Dari sinilah, muncul kekaguman saya pada bahasa Jawa, bahasa China, bahasa Jepang, dan bahasa Arab. Betapa tinggi sebenarnya peradaban dan tata kelola masyarakat yang bangsa-bangsa itu bangun di masa lalu. Tidak mudah menciptakan, membangun peradaban dari komunikasi yang sarat konteks. Sejak itu anggapan saya terhadap bahasa Inggris jadi agak rendah. Belajar bahasa Jawa, jadi terlihat lebih classy dari belajar bahasa Inggris.
Nah, di antara bangsa-bangsa yang berkonteks budaya tinggi, sebagaimana sudah saya sebutkan, adalah Arab. Sekalipun gaya bahasa mereka “outspoken”, tapi ketika berbahasa banyak konteks yang meliputinya. Sebuah kata tidak bisa dipahami sepotong-sepotong, tapi harus dipahami seluruh kalimat, dilihat kalimat sebelum dan sesudahnya serta dilihat pula konteksnya. Tata bahasanya pun sangat detail, memisahkan laki-laki dan perempuan (seperti bahasa Prancis ada feminin dan masculin), memisahkan benda berjumlah satu, dua dan lebih dari dua, membedakan gramatika bahasanya atas masa lalu, masa kini, kata suruhan dan kata larangan.
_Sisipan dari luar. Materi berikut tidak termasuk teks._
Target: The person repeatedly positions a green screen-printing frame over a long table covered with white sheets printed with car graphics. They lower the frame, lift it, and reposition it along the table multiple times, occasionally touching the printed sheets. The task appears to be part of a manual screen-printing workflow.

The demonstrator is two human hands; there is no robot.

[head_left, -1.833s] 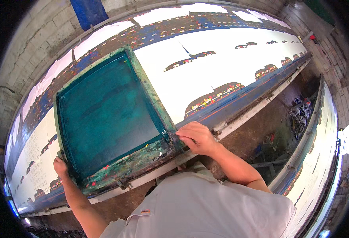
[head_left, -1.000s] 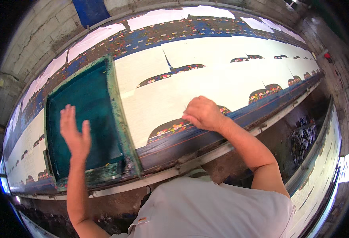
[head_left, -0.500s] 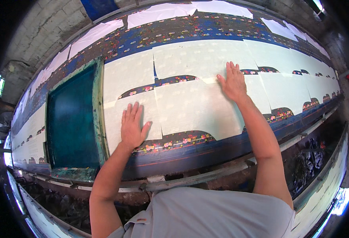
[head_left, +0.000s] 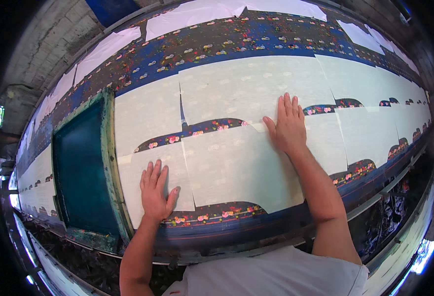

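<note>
My left hand (head_left: 155,190) lies flat, fingers apart, on the near left corner of a white fabric panel (head_left: 232,165) spread on the long printing table (head_left: 236,47). My right hand (head_left: 287,123) presses flat on the panel's far right corner, palm down. Both hands hold nothing. A teal screen-printing frame (head_left: 81,167) with a paint-stained green rim lies on the table just left of my left hand, apart from it. More white panels (head_left: 256,81) lie edge to edge beyond and to both sides.
The table top is dark blue with small flower prints showing between the panels. Its metal front rail (head_left: 256,246) runs along my body. A second long table (head_left: 409,237) with white pieces runs at the right, with a dark gap between.
The frame has been let go and now lies to the left. Both hands moved right onto the white panel and spread flat; my right hand reached farther across it.
</note>
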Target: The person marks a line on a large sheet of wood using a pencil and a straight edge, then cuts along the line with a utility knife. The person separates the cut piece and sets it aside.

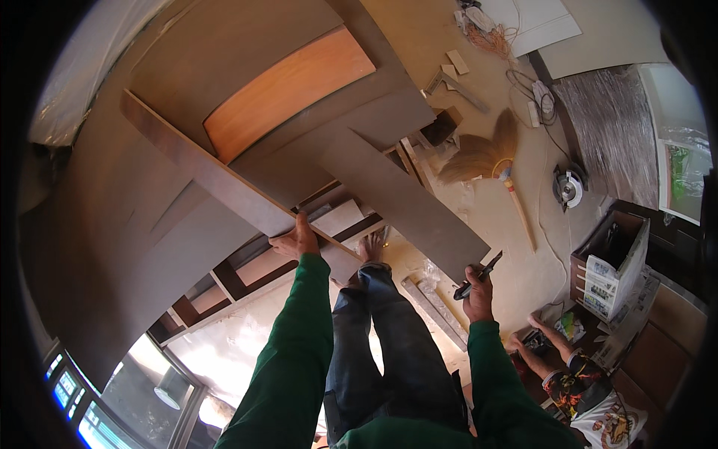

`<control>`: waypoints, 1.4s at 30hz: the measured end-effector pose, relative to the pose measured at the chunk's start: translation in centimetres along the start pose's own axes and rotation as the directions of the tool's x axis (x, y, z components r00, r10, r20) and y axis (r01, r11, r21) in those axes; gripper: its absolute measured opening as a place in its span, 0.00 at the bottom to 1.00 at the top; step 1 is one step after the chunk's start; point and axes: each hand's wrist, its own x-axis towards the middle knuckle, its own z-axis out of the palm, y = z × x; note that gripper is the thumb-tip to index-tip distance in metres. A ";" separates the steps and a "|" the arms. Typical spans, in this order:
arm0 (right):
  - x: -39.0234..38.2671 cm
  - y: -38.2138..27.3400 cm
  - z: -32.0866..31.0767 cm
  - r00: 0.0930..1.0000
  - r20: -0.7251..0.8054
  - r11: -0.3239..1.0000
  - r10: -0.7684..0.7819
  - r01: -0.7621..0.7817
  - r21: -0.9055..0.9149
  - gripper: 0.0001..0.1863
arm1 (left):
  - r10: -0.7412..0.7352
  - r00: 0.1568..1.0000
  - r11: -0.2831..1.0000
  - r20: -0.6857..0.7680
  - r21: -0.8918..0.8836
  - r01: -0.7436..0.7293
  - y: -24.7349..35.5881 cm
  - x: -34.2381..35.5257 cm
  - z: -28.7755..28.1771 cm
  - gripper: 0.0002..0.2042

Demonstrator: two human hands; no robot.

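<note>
My left hand is closed on the near end of a long, narrow brown board, which stretches away to the far left over larger panels. A slim black tool, probably a utility knife, is gripped in my right hand. That hand is also at the near right corner of a second flat grey-brown board, with the thumb by its edge. How firmly it holds this board I cannot tell. Both boards slope over large brown panels. An orange-brown strip lies on the panels.
Below the boards is a wooden frame with compartments, beside my bare feet. On the floor at right lie a broom, a circular saw and cables. Another person's arms show at lower right, near a dark box.
</note>
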 end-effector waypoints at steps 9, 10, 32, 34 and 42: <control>-2.2 -2.0 -5.2 0.997 -0.080 0.990 -0.016 0.027 0.136 0.13 | -0.126 0.989 0.941 0.082 0.326 0.093 1.4 2.7 4.0 0.60; -2.9 -1.7 -6.0 0.995 -0.096 0.990 -0.011 0.025 0.141 0.13 | -0.120 0.984 0.941 0.131 0.330 0.071 1.4 2.5 3.6 0.60; -16.2 -12.0 -21.7 0.914 -0.364 0.956 -0.181 0.250 0.153 0.15 | 0.122 0.432 0.329 0.893 0.374 -0.867 -8.0 -4.4 -30.0 0.26; -14.7 -13.7 -23.7 0.913 -0.375 0.958 -0.161 0.236 0.165 0.15 | 0.248 0.416 0.341 0.875 0.324 -0.883 -6.5 -4.9 -29.3 0.24; -0.4 -21.8 -33.9 0.980 -0.191 0.980 -0.054 0.089 0.179 0.13 | 0.338 0.380 0.469 0.861 0.196 -0.861 5.9 -16.0 -19.2 0.07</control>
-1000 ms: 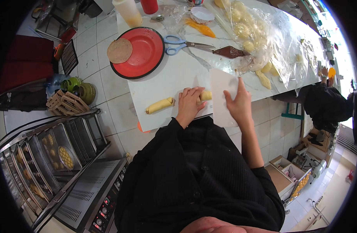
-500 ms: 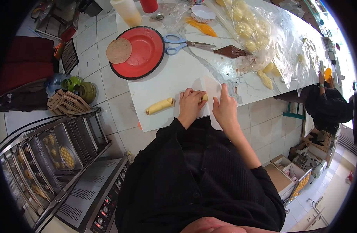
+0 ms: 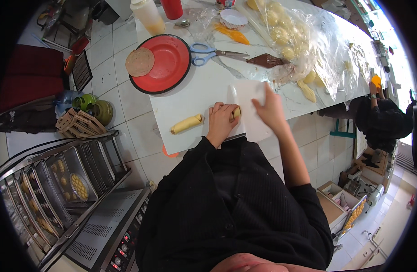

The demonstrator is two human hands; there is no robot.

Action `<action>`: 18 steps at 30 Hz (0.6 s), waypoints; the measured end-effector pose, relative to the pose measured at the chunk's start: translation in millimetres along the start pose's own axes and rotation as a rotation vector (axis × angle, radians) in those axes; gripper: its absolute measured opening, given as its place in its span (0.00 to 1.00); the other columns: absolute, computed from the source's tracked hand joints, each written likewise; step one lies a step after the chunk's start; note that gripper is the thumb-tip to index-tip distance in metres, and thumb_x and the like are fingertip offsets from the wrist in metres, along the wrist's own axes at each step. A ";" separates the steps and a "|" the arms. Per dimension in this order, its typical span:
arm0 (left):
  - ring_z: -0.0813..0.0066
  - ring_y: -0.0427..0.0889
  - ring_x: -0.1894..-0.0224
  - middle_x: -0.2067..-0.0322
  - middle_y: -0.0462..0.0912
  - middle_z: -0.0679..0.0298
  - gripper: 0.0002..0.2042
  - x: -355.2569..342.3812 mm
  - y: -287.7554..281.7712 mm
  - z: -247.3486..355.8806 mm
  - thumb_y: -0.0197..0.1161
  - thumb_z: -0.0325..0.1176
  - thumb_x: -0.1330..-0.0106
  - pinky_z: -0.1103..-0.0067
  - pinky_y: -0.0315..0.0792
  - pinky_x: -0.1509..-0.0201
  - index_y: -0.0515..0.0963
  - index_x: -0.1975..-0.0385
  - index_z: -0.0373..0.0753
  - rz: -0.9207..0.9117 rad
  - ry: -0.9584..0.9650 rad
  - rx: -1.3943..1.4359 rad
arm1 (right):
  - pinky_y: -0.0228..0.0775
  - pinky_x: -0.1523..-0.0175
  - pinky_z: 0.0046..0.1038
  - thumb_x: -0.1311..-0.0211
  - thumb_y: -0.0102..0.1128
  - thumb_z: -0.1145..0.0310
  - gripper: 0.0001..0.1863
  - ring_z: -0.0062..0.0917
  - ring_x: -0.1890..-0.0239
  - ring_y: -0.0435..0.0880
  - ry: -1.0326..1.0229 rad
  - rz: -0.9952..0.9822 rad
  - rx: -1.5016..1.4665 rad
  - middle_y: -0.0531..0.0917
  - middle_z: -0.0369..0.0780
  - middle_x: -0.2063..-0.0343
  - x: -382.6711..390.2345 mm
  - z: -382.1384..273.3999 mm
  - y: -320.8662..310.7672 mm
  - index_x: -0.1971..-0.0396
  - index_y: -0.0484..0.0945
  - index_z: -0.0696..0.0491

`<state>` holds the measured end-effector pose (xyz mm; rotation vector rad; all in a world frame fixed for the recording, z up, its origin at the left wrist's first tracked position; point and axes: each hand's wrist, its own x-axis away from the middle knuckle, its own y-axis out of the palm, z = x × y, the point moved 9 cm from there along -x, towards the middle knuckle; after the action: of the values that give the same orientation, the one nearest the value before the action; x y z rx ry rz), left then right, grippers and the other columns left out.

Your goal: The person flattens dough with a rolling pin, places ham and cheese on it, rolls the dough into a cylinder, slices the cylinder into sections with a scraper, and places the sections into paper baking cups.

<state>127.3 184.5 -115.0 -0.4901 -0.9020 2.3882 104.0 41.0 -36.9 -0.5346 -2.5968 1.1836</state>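
"So, look at the left hand (image 3: 221,119): fingers close together and bent over the short dough roll (image 3: 236,113), thumb on the near side. Only the roll's right end shows."

"And the right hand (image 3: 272,109)?"

"Gripping the white panel (image 3: 248,115) at its right side, thumb stretched well away from the index finger. The other fingers are hidden from me."

"Is the panel touching the dough?"

"I can't tell from where I stand. Its left edge is right beside the roll's end, both at the front of the white worktop (image 3: 197,93)."

"What would you watch for?"

"The left fingertips, mostly. I'd draw them back from that end, since the panel's edge comes so near them. And I'd hold the roll lightly; dough that soft-looking would probably flatten under a hard palm."

"The right hand?"

"I'd want the panel square to the roll and pressed straight down, not dragged, so the end isn't smeared. Maybe a lower grip, too, for steadier control."

"The other roll (image 3: 186,124)?"

"Lying to the left, apart from the hand. Well placed, I'd say: it's out of the panel's way."
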 end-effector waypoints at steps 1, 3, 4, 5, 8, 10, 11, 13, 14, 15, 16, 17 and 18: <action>0.64 0.69 0.53 0.57 0.78 0.69 0.26 1.3 -2.0 2.3 0.69 0.35 0.57 0.70 0.60 0.52 0.75 0.53 0.47 -0.025 -0.009 0.019 | 0.70 0.58 0.38 0.54 0.63 0.71 0.31 0.49 0.63 0.79 0.024 0.085 -0.024 0.79 0.56 0.68 -0.2 5.2 -24.1 0.48 0.63 0.64; 0.63 0.69 0.51 0.54 0.77 0.67 0.30 8.3 -13.8 4.8 0.70 0.36 0.57 0.69 0.60 0.50 0.72 0.49 0.48 -0.035 -0.037 0.039 | 0.74 0.62 0.29 0.53 0.66 0.73 0.26 0.27 0.66 0.82 0.008 0.183 -0.261 0.82 0.46 0.68 -2.3 9.5 -67.1 0.54 0.67 0.63; 0.63 0.68 0.50 0.52 0.75 0.65 0.32 10.6 -26.5 8.6 0.70 0.36 0.57 0.68 0.60 0.48 0.70 0.46 0.48 -0.004 -0.036 0.048 | 0.75 0.64 0.24 0.51 0.63 0.77 0.20 0.22 0.67 0.80 0.080 0.208 -0.475 0.81 0.42 0.67 2.7 3.9 -83.0 0.57 0.69 0.62; 0.63 0.67 0.48 0.50 0.73 0.63 0.35 12.9 -40.8 9.8 0.70 0.36 0.57 0.67 0.60 0.47 0.67 0.43 0.48 0.034 -0.037 0.055 | 0.76 0.64 0.23 0.50 0.62 0.79 0.18 0.22 0.66 0.80 0.137 0.194 -0.577 0.80 0.41 0.66 6.8 -0.9 -89.9 0.57 0.69 0.61; 0.63 0.67 0.48 0.48 0.71 0.64 0.35 31.3 -93.3 -6.0 0.71 0.36 0.58 0.69 0.61 0.48 0.67 0.43 0.48 0.113 -0.042 -0.024 | 0.76 0.64 0.23 0.50 0.62 0.79 0.20 0.22 0.66 0.80 0.064 0.170 -0.539 0.80 0.42 0.66 12.5 -12.0 -82.8 0.56 0.69 0.62; 0.63 0.69 0.49 0.48 0.72 0.63 0.34 47.9 -123.3 -40.5 0.71 0.34 0.58 0.70 0.64 0.49 0.69 0.45 0.47 0.127 -0.072 -0.014 | 0.74 0.62 0.24 0.52 0.65 0.77 0.19 0.22 0.67 0.80 0.027 0.118 -0.430 0.81 0.42 0.67 18.2 -23.3 -50.4 0.59 0.72 0.62; 0.63 0.70 0.49 0.49 0.73 0.62 0.32 57.6 -136.2 -56.0 0.71 0.33 0.58 0.72 0.66 0.51 0.71 0.47 0.45 0.131 -0.093 -0.005 | 0.73 0.61 0.26 0.54 0.66 0.75 0.18 0.23 0.66 0.81 0.047 0.051 -0.391 0.82 0.43 0.68 22.7 -36.9 -28.0 0.61 0.74 0.61; 0.65 0.72 0.52 0.50 0.74 0.63 0.31 77.2 -140.8 -89.1 0.70 0.31 0.58 0.74 0.68 0.54 0.72 0.48 0.45 0.085 -0.145 0.049 | 0.72 0.60 0.30 0.55 0.66 0.71 0.22 0.36 0.67 0.82 -0.046 -0.093 -0.350 0.81 0.50 0.69 31.4 -74.8 20.3 0.59 0.72 0.63; 0.68 0.75 0.55 0.51 0.75 0.63 0.30 82.0 -140.1 -95.4 0.70 0.30 0.57 0.76 0.70 0.57 0.73 0.49 0.45 0.028 -0.175 0.125 | 0.72 0.60 0.33 0.55 0.65 0.71 0.25 0.43 0.66 0.81 -0.124 -0.105 -0.220 0.80 0.52 0.69 35.4 -87.5 43.6 0.56 0.69 0.65; 0.74 0.76 0.63 0.57 0.78 0.64 0.25 86.5 -139.1 -100.4 0.69 0.29 0.56 0.79 0.71 0.62 0.75 0.52 0.45 0.026 -0.249 0.240 | 0.72 0.62 0.35 0.55 0.64 0.72 0.29 0.48 0.67 0.80 -0.207 -0.100 -0.185 0.79 0.55 0.71 42.9 -107.9 57.2 0.53 0.65 0.67; 0.74 0.76 0.63 0.57 0.78 0.64 0.25 89.6 -136.6 -104.8 0.69 0.29 0.56 0.79 0.71 0.62 0.75 0.52 0.45 0.034 -0.259 0.240 | 0.70 0.66 0.39 0.53 0.62 0.73 0.27 0.49 0.72 0.79 -0.166 -0.179 -0.260 0.78 0.56 0.77 46.5 -115.5 79.5 0.53 0.62 0.67; 0.75 0.76 0.66 0.60 0.80 0.65 0.23 92.0 -133.1 -112.5 0.69 0.28 0.55 0.80 0.71 0.63 0.77 0.55 0.44 0.065 -0.280 0.262 | 0.69 0.68 0.42 0.52 0.60 0.75 0.26 0.50 0.75 0.78 -0.191 -0.202 -0.230 0.77 0.55 0.80 50.3 -125.6 93.7 0.54 0.61 0.67; 0.76 0.76 0.68 0.63 0.81 0.65 0.20 94.2 -130.1 -118.4 0.68 0.27 0.55 0.81 0.71 0.64 0.79 0.58 0.43 0.094 -0.298 0.284 | 0.68 0.70 0.44 0.52 0.58 0.76 0.25 0.50 0.77 0.77 -0.215 -0.222 -0.201 0.76 0.54 0.83 53.7 -134.1 104.5 0.55 0.60 0.66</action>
<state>157.9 381.5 -122.8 -0.0682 -0.6531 2.6663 127.4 217.4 -26.9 -0.1541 -2.8844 0.9625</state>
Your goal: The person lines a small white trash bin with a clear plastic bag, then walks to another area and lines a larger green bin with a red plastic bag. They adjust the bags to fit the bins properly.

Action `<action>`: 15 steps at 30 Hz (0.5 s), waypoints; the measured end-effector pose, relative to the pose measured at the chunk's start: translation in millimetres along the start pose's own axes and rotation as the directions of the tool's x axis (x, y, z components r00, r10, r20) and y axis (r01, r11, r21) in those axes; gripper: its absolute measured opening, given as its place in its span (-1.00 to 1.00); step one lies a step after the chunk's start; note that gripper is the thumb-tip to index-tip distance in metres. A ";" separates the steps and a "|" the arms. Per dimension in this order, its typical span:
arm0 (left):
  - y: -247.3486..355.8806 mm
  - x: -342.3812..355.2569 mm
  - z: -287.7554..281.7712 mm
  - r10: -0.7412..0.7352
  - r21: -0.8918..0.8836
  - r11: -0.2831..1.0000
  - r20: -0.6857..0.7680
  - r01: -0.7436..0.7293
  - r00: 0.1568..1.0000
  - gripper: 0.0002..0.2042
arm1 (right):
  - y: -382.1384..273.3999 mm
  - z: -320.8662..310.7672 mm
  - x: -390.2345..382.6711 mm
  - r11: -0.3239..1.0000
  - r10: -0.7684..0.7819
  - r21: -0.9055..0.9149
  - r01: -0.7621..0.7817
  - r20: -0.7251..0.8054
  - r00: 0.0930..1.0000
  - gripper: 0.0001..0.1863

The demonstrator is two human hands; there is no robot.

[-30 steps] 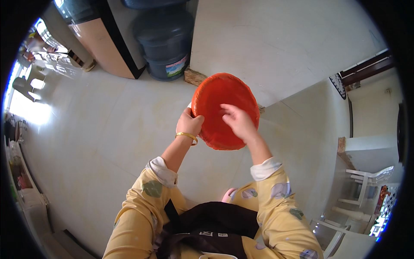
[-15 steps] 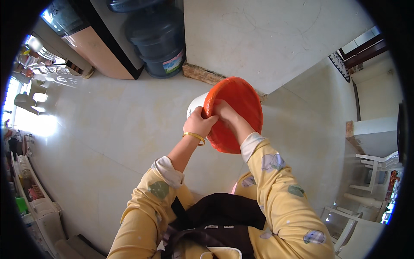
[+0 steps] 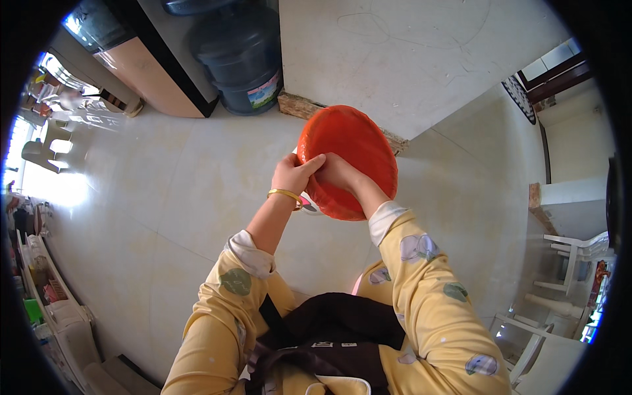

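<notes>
A white bucket-like container with a shiny red plastic bag (image 3: pixel 359 141) lining its inside and folded over its rim is tilted so its round mouth faces me. Only a bit of its white wall (image 3: pixel 309 205) with a pink and dark print shows below my left wrist. My left hand (image 3: pixel 294 174) is closed on the left rim, thumb over the folded bag and fingers hidden behind. My right hand (image 3: pixel 339 172) reaches into the mouth beside that thumb, its fingers bent in against the bag at the rim. Its fingertips are hidden.
A blue water jug (image 3: pixel 240 62) stands beyond, next to a pinkish cabinet (image 3: pixel 155 76) and a white wall panel (image 3: pixel 401 59). White chairs (image 3: pixel 569 257) are at the right. A shelf rack (image 3: pixel 56 296) with small items stands at the left. Pale tiled floor (image 3: pixel 178 178) lies below.
The container's mouth has moved slightly up and left and turned, hiding its white left side and showing some wall below. My left hand moved a little up and left with the rim.
</notes>
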State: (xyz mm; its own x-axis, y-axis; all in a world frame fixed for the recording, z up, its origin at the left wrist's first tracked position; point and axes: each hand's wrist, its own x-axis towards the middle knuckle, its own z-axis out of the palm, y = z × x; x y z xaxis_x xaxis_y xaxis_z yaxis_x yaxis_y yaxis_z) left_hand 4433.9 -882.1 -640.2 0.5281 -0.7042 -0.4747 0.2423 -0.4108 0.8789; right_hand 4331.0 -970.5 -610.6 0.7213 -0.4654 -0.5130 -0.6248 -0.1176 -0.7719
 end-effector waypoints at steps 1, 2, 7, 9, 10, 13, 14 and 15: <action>0.1 -0.8 3.1 0.001 0.006 1.000 -0.010 -0.001 1.000 -0.62 | 6.2 0.9 3.9 1.000 -0.028 0.001 0.028 -0.012 1.000 -0.76; 0.1 -1.6 5.3 0.003 0.013 1.000 -0.021 -0.002 1.000 -0.62 | 17.1 3.0 11.5 0.998 -0.055 0.001 0.055 -0.023 0.998 -0.76; 1.5 -5.4 5.0 -0.060 0.050 0.997 -0.006 0.060 0.998 -0.60 | 18.1 10.7 13.6 0.998 -0.061 -0.030 0.060 -0.060 0.996 -0.77; 0.8 -6.8 4.8 -0.071 -0.004 0.997 -0.002 0.071 0.997 -0.59 | 13.5 10.7 10.3 0.997 -0.055 -0.056 0.052 -0.054 0.997 -0.75; 2.6 -9.2 5.4 -0.079 -0.049 0.996 0.007 0.079 0.997 -0.58 | 12.3 9.8 9.0 0.997 -0.056 -0.059 0.053 -0.041 0.998 -0.75; 8.0 -12.4 6.9 -0.105 -0.147 0.983 0.054 0.112 0.993 -0.57 | 14.9 7.1 9.5 0.993 -0.070 -0.101 0.066 -0.034 0.997 -0.75; 9.1 -12.2 7.1 -0.114 -0.173 0.977 0.074 0.126 0.991 -0.57 | 20.2 9.2 13.6 0.988 -0.083 -0.135 0.075 -0.049 0.995 -0.75; 8.6 -11.0 5.8 -0.099 -0.173 0.979 0.064 0.109 0.993 -0.57 | 20.3 10.5 14.2 0.982 -0.096 -0.169 0.084 -0.062 0.993 -0.75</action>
State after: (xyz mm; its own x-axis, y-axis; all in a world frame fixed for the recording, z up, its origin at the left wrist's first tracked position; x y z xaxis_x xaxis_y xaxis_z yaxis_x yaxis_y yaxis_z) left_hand 4425.5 -881.3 -627.7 0.4481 -0.6957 -0.5615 0.4358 -0.3784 0.8166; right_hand 4331.7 -970.3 -637.5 0.7582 -0.5051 -0.4123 -0.6032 -0.3032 -0.7377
Satu kata bisa memiliki banyak arti dan banyak perubahan bentuk dengan arti yang berbeda. Sebuah kata juga bisa berubah pengucapannya mana kala berubah kedudukan dalam kalimat. “Rumah” pada kata “Rumah yang Indah” berbeda dengan “Saya ada di rumah”.
Al-Quran, sebagai sebuah kitab otentik berbahasa Arab yang tidak berubah sejak masa diturunkannya, sebenarnya awalnya ditulis oleh para sahabat Rasulullah SAW yang bisa menulis tidak dengan bantuan tanda baca, alias arab botak. Artinya mereka paham betul makna serta konteks sebuah ayat dan kedalaman maknanya. Menurut guru bahasa Arab saya, Al-Quran diberi tanda baca untuk memudahkan bangsa non-Arab belajar Al-Quran. Ya, kebayang sih ya… 😀
Saya, yang baru belajar beberapa bulan dengan tambahan sisa ingatan ilmu jaman SMP, alhamdulillah dengan izin Allah, begitu norak karena senang mulai bisa membaca (baca: menebak) sedikit petunjuk dengan tulisan Arab gundul. Kuncinya adalah memang memahami konteksnya. Begitupun, saat saya lagi “ngawur”, saya ditertawakan ustadzah bahasa arab saya karena salah membaca “Al-Jumu’ah” dengan “Al-Jaami’ah”. Padahal tulisannya beda dan artinya jauh. Al-Jumu’ah merujuk pada Hari Jum’at. Al-Jaami’ah merujuk pada universitas :p. Dan memang semakin kita pahami konteksnya, tanpa tanda baca pun sebenarnya terlihat maknanya.
Artinya apa? Artinya, apabila Al-Quran dituliskan awalnya tanpa tanda baca, dan Al-Quran memiliki tingkat kesusasteraan yang sangat tinggi bagi bangsa Arab di jaman itu (dan jaman sekarang) memahaminya memang harus melihat konteksnya. Saya bener-bener baru agak paham makna surat Ad-Dhuha waktu nonton film Omar. Waktu Ammar Bin Yasir membacakannya kepada kedua orangtuanya, dan saya membaca subtitlenya. Surat yang sudah saya hafal sejak SD, ternyata dalemmmm banget maknanya, terlebih lagi di film yang membuat saya paham dengan konteks surat tersebut. Dan saya jadi paham mengapa disunnahkan dibaca pada waktu shalat Dhuha, yang katanya adalah shalat para pencari rizki.